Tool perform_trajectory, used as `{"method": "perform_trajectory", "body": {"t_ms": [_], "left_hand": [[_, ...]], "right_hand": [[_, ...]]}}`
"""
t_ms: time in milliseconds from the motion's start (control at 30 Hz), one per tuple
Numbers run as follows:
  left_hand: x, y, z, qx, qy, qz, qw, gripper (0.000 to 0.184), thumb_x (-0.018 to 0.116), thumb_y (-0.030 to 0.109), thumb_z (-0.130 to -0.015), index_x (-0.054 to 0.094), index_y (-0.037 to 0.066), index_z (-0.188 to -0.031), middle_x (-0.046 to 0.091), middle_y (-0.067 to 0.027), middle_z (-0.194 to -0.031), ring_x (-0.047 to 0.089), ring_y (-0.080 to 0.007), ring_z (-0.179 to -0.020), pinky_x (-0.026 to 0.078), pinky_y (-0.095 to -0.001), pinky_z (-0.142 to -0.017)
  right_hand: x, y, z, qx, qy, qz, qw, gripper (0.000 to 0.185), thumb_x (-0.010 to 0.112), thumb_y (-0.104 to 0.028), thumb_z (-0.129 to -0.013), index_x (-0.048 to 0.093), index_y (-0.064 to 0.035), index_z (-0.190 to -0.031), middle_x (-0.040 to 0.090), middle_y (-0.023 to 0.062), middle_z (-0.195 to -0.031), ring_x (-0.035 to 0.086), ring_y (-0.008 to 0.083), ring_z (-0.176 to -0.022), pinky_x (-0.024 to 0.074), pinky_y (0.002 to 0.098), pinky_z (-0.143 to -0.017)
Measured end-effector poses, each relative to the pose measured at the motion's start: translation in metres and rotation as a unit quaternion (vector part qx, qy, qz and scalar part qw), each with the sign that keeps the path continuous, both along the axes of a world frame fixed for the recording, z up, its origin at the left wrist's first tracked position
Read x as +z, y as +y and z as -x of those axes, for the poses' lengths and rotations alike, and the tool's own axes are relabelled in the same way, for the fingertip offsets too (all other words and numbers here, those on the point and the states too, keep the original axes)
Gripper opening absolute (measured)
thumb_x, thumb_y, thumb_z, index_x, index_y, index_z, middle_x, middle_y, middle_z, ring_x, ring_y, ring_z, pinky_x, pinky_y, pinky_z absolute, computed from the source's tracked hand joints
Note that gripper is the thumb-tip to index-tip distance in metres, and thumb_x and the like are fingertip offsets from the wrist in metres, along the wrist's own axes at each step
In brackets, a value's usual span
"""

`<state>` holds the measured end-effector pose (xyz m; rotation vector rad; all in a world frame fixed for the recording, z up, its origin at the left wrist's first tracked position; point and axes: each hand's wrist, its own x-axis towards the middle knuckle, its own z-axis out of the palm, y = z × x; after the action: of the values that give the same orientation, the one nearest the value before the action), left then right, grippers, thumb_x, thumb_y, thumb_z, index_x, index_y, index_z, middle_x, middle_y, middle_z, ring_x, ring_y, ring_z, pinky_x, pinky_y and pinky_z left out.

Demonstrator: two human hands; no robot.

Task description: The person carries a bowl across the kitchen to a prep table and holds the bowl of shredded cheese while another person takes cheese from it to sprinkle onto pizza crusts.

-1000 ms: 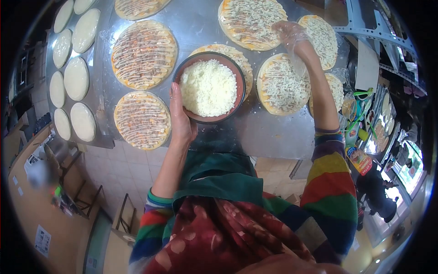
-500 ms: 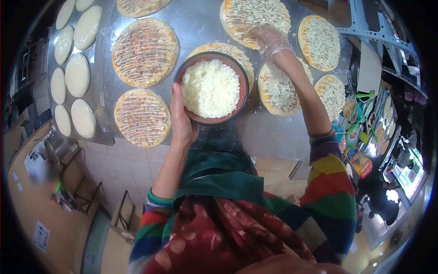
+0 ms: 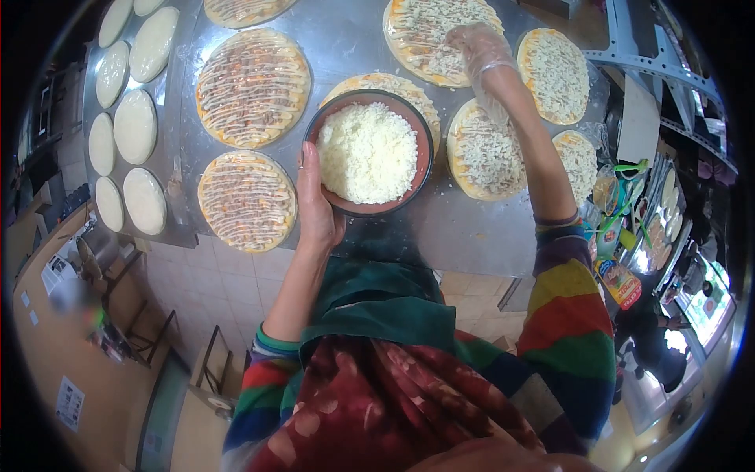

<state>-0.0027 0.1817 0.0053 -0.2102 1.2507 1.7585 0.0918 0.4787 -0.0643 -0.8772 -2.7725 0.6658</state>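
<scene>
My left hand (image 3: 317,206) grips the near left side of a round dark-rimmed bowl (image 3: 425,169), which holds crumbly white cheese (image 3: 368,153). In a clear plastic glove, my right hand (image 3: 481,53) hovers over the right part of a large topped pizza (image 3: 425,43) at the top; its fingers point down and are too small to read clearly. Below that hand lies another cheese-strewn pizza (image 3: 484,153). The bowl partly covers a pizza (image 3: 421,96) behind it. Two pizzas with sauce stripes, an upper one (image 3: 252,88) and a lower one (image 3: 246,202), lie to the left.
Plain dough rounds (image 3: 135,126) line the left side of the metal table (image 3: 472,244). Two cheese-covered pizzas lie at the right, one (image 3: 554,77) behind the other (image 3: 578,164). Beyond them are a perforated metal frame (image 3: 645,61), packets (image 3: 620,285) and a person (image 3: 649,338).
My gloved right hand swung left from near the right-hand pizza to over the large top pizza, then shifted slightly right. The bowl stays in my left hand.
</scene>
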Motion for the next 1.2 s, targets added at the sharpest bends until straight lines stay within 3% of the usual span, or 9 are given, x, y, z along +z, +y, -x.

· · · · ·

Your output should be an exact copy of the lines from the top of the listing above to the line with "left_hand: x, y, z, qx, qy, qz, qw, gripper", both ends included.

» **Result of the task**
Tool perform_trajectory, used as `{"method": "perform_trajectory", "body": {"t_ms": [_], "left_hand": [[_, ...]], "right_hand": [[_, ...]]}}`
"""
t_ms: time in milliseconds from the motion's start (control at 30 Hz), one per tuple
Numbers run as follows:
  left_hand: x, y, z, qx, qy, qz, qw, gripper (0.000 to 0.184), thumb_x (-0.018 to 0.116), thumb_y (-0.030 to 0.109), thumb_z (-0.130 to -0.015), index_x (-0.054 to 0.094), index_y (-0.037 to 0.066), index_z (-0.188 to -0.031), middle_x (-0.046 to 0.091), middle_y (-0.067 to 0.027), middle_z (-0.194 to -0.031), ring_x (-0.047 to 0.089), ring_y (-0.080 to 0.007), ring_z (-0.179 to -0.020), pinky_x (-0.026 to 0.078), pinky_y (-0.095 to -0.001), pinky_z (-0.142 to -0.017)

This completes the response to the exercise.